# Work instructions
Return all the lines below in which the string "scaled" appears.

Items listed in a dataset:
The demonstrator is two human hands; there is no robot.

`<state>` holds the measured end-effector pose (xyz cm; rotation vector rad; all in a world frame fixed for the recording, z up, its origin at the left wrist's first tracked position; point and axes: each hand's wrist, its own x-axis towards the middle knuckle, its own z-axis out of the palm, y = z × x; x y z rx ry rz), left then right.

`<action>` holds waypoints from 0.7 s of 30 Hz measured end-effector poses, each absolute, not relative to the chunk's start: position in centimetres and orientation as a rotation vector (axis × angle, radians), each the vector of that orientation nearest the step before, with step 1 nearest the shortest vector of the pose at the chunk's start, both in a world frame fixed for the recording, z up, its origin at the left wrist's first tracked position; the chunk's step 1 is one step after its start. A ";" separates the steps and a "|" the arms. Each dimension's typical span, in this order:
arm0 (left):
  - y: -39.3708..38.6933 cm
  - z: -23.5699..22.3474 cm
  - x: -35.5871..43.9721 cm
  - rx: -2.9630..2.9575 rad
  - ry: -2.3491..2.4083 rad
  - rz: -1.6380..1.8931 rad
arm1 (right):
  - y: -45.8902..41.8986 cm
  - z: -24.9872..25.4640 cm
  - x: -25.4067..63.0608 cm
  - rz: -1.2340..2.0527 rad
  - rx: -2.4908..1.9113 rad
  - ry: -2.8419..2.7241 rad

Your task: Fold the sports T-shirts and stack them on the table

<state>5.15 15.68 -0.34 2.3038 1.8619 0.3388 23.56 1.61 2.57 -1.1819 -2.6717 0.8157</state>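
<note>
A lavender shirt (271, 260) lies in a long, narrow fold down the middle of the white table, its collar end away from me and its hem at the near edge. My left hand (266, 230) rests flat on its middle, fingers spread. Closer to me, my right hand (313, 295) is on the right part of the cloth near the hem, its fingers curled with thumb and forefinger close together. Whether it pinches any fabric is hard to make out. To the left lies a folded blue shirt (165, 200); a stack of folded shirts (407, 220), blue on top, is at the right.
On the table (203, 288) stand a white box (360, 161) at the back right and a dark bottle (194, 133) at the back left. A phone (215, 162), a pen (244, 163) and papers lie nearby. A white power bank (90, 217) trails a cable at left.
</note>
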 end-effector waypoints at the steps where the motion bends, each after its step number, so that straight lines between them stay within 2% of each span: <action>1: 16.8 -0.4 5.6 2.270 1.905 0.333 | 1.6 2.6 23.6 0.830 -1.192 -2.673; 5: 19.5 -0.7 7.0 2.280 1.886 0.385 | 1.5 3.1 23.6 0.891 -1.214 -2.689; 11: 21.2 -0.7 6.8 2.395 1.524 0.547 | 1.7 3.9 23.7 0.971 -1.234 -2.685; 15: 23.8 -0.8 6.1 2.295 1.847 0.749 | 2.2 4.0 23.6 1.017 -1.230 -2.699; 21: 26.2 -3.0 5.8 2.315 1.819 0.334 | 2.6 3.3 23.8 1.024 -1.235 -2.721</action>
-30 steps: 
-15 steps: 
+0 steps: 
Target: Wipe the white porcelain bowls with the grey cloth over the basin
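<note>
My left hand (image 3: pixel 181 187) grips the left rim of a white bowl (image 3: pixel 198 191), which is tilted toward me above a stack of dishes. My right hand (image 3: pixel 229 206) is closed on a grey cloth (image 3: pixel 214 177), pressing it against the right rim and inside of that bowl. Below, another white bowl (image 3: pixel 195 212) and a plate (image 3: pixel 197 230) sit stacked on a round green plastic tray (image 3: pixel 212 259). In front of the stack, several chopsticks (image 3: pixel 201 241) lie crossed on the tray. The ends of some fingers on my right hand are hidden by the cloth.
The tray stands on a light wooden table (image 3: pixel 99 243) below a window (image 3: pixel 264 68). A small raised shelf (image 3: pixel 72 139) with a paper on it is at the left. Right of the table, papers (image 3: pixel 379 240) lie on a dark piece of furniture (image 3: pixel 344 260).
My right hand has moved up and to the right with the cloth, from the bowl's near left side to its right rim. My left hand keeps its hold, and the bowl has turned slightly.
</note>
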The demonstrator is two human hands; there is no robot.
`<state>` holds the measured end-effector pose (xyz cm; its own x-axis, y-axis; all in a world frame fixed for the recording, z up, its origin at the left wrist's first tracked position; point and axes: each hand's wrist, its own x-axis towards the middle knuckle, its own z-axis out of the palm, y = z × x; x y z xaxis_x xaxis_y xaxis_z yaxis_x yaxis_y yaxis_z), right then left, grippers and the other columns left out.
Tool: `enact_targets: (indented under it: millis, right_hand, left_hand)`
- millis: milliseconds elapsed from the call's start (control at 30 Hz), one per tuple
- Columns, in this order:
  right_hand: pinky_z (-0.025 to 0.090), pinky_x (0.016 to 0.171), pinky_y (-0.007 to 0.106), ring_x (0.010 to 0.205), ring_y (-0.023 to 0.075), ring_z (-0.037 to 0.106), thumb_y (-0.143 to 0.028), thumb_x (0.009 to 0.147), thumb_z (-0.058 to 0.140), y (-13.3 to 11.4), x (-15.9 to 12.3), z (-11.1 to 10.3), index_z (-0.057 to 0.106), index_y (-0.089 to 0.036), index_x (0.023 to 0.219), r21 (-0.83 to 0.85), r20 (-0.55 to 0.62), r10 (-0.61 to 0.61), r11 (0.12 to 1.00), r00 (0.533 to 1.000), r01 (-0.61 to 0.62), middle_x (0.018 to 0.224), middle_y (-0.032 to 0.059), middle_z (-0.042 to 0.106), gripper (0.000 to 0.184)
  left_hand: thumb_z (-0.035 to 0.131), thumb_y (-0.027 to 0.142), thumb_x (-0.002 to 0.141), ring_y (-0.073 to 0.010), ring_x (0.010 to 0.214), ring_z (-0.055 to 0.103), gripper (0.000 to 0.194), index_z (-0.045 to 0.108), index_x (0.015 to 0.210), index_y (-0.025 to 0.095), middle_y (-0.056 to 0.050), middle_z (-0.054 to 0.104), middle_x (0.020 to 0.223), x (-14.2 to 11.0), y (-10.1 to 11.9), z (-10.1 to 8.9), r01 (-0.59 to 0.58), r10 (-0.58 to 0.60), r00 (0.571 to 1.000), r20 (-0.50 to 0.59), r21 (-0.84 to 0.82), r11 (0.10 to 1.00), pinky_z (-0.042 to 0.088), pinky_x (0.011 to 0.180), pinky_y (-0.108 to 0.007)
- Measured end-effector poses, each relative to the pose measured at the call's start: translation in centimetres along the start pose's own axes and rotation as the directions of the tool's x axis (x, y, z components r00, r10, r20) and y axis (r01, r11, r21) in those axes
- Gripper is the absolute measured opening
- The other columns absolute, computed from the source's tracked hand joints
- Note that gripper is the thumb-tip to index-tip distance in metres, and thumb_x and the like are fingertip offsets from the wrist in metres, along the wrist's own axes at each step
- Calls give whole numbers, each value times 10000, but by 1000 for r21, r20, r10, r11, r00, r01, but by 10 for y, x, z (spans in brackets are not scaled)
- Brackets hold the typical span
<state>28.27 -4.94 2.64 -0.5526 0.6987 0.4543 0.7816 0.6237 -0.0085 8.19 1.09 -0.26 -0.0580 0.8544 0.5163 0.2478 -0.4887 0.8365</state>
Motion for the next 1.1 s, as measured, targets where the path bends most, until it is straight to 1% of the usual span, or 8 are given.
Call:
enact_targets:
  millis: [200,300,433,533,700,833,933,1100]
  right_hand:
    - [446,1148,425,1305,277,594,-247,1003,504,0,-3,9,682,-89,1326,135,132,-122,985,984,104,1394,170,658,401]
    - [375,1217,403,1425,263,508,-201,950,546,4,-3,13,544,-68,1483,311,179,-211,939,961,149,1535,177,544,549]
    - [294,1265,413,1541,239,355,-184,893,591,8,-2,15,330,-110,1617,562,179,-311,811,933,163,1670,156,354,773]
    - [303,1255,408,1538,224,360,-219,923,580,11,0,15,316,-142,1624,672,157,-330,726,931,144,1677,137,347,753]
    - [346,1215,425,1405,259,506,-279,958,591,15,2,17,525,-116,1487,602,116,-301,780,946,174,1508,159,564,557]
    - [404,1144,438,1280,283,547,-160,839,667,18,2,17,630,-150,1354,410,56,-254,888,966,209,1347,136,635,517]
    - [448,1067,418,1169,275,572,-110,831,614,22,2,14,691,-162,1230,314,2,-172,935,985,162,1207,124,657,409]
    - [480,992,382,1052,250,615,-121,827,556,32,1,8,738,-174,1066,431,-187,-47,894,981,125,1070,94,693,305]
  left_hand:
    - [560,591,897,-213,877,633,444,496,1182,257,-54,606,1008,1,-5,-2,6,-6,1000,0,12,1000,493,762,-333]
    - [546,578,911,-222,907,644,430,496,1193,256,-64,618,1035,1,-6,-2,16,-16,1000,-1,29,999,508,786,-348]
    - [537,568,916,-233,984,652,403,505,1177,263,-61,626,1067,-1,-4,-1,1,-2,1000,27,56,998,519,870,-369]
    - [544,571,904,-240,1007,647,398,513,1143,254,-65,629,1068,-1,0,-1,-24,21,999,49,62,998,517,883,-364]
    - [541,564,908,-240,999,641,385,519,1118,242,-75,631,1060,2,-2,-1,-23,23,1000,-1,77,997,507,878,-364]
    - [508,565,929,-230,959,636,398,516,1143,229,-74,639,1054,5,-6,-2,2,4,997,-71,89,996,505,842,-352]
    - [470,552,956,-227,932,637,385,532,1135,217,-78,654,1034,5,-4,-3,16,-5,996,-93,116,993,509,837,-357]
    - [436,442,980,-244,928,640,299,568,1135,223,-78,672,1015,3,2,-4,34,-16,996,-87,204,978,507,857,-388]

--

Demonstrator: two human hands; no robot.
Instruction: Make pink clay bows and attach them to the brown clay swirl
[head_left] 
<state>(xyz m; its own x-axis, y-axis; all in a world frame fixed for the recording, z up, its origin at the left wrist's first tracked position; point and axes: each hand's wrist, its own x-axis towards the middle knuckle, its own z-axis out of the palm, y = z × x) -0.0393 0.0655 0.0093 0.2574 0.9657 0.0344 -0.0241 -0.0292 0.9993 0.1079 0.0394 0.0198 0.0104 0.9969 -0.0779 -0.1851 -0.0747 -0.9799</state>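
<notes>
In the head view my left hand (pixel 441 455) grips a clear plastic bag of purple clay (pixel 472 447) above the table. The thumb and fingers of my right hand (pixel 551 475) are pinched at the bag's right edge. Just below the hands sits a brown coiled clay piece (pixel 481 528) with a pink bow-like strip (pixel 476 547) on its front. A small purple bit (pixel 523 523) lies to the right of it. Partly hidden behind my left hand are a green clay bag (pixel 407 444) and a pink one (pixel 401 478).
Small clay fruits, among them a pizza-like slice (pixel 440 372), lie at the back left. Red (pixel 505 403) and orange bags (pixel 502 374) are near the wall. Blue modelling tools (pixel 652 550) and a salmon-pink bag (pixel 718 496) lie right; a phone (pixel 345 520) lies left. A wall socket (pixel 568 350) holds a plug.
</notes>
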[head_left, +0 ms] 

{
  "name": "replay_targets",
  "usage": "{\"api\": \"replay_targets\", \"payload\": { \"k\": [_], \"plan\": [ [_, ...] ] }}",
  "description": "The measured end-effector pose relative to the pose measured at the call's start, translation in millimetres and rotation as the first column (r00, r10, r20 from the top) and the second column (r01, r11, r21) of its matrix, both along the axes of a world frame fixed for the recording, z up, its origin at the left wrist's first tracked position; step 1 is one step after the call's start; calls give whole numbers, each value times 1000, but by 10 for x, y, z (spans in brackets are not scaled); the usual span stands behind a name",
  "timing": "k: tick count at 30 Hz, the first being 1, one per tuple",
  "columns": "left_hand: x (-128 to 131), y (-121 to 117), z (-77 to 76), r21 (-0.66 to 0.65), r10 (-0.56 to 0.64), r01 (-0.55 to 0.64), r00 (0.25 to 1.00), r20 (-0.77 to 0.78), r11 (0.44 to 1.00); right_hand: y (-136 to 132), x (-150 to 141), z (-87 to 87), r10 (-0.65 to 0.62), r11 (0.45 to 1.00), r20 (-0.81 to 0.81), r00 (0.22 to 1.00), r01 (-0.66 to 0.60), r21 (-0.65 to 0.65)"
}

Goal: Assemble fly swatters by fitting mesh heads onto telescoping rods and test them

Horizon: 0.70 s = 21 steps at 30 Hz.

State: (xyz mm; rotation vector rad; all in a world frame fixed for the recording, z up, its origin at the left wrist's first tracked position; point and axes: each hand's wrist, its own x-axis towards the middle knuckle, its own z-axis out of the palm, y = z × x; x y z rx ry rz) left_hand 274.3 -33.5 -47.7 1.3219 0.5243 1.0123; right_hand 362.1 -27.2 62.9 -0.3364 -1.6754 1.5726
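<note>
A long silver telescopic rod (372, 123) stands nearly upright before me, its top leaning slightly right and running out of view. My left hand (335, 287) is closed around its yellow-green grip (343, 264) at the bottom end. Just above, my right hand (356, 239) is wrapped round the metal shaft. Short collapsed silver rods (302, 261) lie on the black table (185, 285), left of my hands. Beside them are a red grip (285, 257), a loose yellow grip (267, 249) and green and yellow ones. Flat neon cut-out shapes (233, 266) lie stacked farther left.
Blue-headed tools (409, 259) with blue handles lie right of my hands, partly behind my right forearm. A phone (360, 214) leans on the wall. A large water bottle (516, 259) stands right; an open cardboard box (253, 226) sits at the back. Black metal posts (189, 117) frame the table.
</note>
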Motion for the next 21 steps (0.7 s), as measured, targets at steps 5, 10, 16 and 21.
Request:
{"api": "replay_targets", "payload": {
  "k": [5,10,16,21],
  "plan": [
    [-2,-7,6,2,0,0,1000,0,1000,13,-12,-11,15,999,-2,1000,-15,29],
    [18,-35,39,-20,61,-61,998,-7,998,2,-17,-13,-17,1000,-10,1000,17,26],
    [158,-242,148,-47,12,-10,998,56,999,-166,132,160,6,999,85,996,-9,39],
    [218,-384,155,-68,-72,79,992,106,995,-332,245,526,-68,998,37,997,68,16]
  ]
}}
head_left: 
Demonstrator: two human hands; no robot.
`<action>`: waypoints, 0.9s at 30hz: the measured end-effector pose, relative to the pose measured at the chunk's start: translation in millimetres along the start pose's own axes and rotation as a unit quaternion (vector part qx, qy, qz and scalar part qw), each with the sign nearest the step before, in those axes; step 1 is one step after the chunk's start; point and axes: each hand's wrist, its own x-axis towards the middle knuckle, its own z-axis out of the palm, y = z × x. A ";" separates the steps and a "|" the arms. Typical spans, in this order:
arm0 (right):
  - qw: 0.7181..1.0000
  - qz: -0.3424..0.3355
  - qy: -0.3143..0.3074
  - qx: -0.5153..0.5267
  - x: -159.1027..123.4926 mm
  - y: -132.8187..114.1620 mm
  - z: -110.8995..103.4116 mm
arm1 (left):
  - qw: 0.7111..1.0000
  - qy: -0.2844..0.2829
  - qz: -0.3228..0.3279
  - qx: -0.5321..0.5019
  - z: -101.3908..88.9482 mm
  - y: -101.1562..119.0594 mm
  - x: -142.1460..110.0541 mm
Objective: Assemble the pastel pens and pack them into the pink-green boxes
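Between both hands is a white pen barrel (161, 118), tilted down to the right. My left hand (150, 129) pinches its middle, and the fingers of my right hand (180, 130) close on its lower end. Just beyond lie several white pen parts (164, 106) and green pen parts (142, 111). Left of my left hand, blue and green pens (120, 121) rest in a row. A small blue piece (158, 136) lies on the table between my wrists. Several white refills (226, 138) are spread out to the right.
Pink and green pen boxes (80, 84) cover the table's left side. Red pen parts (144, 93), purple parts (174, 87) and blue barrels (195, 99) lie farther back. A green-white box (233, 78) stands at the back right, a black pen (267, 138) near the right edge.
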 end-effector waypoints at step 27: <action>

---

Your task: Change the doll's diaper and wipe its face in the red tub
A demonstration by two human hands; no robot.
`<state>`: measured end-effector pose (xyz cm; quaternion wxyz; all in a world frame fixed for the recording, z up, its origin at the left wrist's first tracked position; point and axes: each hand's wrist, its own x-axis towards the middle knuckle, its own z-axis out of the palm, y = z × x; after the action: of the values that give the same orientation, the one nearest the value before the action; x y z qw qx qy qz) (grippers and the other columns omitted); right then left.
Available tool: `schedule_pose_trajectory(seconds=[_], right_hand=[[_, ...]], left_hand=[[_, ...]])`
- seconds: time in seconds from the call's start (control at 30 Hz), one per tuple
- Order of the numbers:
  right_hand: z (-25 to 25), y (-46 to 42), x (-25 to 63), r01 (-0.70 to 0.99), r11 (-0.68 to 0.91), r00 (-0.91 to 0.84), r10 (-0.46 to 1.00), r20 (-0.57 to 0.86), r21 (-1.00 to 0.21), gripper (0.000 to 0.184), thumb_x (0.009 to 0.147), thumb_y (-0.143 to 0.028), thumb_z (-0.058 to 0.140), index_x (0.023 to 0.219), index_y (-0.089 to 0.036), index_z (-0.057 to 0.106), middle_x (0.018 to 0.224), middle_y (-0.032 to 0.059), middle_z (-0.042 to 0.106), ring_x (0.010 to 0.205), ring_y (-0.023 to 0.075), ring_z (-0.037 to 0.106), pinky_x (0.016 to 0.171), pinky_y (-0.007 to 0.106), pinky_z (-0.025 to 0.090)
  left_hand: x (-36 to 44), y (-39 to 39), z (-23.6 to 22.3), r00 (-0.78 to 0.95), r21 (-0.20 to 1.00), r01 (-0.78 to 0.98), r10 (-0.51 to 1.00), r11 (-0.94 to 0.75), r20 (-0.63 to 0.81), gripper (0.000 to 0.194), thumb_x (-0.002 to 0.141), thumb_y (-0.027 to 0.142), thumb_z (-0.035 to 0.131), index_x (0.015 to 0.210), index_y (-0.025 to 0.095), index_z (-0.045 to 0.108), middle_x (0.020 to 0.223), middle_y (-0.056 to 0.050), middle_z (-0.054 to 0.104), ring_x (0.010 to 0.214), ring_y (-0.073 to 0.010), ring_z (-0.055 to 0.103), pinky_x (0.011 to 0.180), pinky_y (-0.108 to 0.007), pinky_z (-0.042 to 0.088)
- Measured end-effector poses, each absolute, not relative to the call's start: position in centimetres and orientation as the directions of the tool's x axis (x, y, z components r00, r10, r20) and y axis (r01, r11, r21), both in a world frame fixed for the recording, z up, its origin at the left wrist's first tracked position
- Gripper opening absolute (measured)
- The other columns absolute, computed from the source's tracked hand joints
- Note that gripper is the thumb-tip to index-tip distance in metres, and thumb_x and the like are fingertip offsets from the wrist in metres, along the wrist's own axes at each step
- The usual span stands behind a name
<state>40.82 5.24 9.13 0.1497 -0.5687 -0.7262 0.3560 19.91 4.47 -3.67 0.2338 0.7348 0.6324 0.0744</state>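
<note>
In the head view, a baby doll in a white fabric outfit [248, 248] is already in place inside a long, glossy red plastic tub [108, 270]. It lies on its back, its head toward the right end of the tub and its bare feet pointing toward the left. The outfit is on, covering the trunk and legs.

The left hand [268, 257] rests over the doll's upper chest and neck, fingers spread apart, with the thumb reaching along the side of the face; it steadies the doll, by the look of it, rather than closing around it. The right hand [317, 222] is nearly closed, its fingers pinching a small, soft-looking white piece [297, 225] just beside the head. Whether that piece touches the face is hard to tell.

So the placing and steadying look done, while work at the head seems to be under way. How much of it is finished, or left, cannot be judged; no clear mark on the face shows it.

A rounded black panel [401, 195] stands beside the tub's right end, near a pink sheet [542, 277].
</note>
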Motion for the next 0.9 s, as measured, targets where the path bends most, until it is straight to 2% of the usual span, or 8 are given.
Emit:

# Exercise answer
- Calls give whole numbers, each value times 10000, but by 1000 for r21, r20, r10, r11, r00, r01, but by 10 for y, x, z (spans in brackets are not scaled)
  "description": "The measured end-effector pose relative to the pose measured at the call's start, translation in millimetres and rotation as the first column (r00, r10, r20 from the top) and the second column (r01, r11, r21) of its matrix, both along the axes of a world frame fixed for the recording, z up, its origin at the left wrist's first tracked position; step 1 is one step after the call's start; calls give whole numbers, each value times 1000, but by 10 for x, y, z (spans in brackets are not scaled); the usual span stands behind a name",

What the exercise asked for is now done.